Why Photoshop is More Deadly Than You Thought
Here at HelloGiggles, we don’t take Photoshopping lightly. How can we? In the past two weeks, we’ve witnessed numerous brands digitally shrinking women’s waists, slimming down upper arms and enhancing inner thighs. While it’s ridiculous that companies even feel the need to transform already beautiful female (and male) bodies, we need to talk about the detrimental effects these images have on young girls. The statistics are truly shocking.
I think we all understand that many young women are subconsciously affected by the virtually flawless posters and pictures of models with unattainable bodies. What do I mean? Here’s a pretty blatant example:
This model is naturally a size eight, a perfectly healthy size. On the left, you are shown an untouched photo, whereas the picture on the right has been aggressively edited. In magazines and on the Internet (among other places), we are being lied to constantly.
Here’s a more subtle transformation:
You’ll notice Kim’s thighs were smoothed over, and her waist was tightened. Kim responded to this by saying, “So what? I have a little cellulite. What curvy girl doesn’t? How many people do you think are Photoshopped? It happens all the time!”
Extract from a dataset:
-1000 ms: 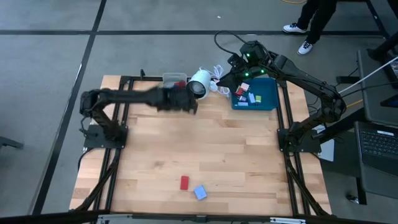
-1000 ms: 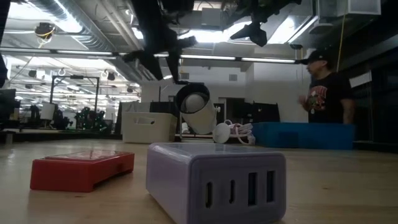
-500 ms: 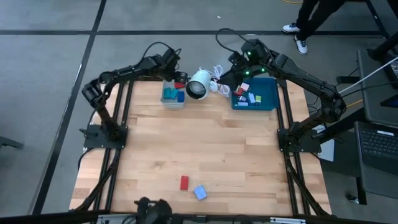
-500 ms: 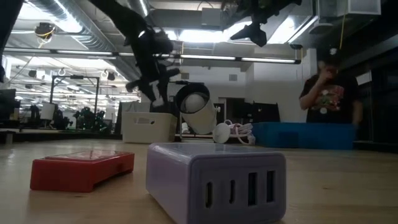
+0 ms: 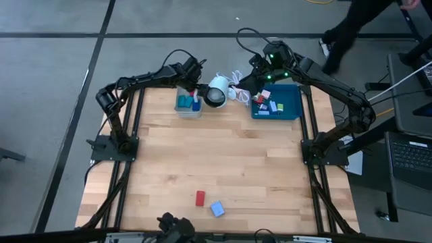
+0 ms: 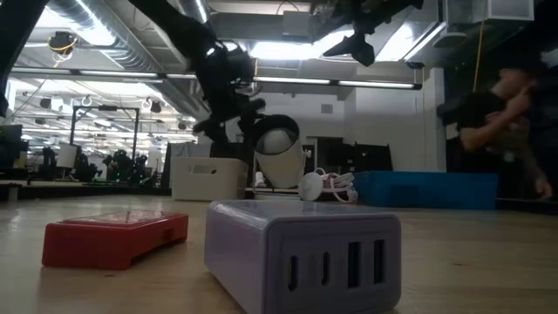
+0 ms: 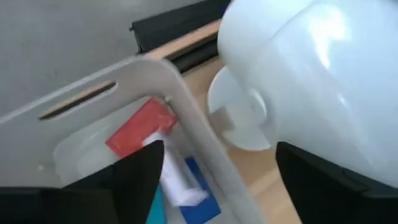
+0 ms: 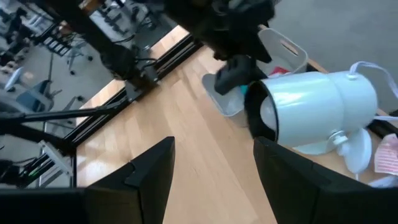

And many of us know this. We flip through an issue of Cosmo and see pages on pages of immaculately polished men and women. We may think nothing of it, because we know nobody can be this perfect. However, many girls do think something of it. In fact, depression and eating disorders are directly linked to the way women are portrayed in the media. Photoshop is actually incredibly damaging, and does lead to very real, and negative consequences.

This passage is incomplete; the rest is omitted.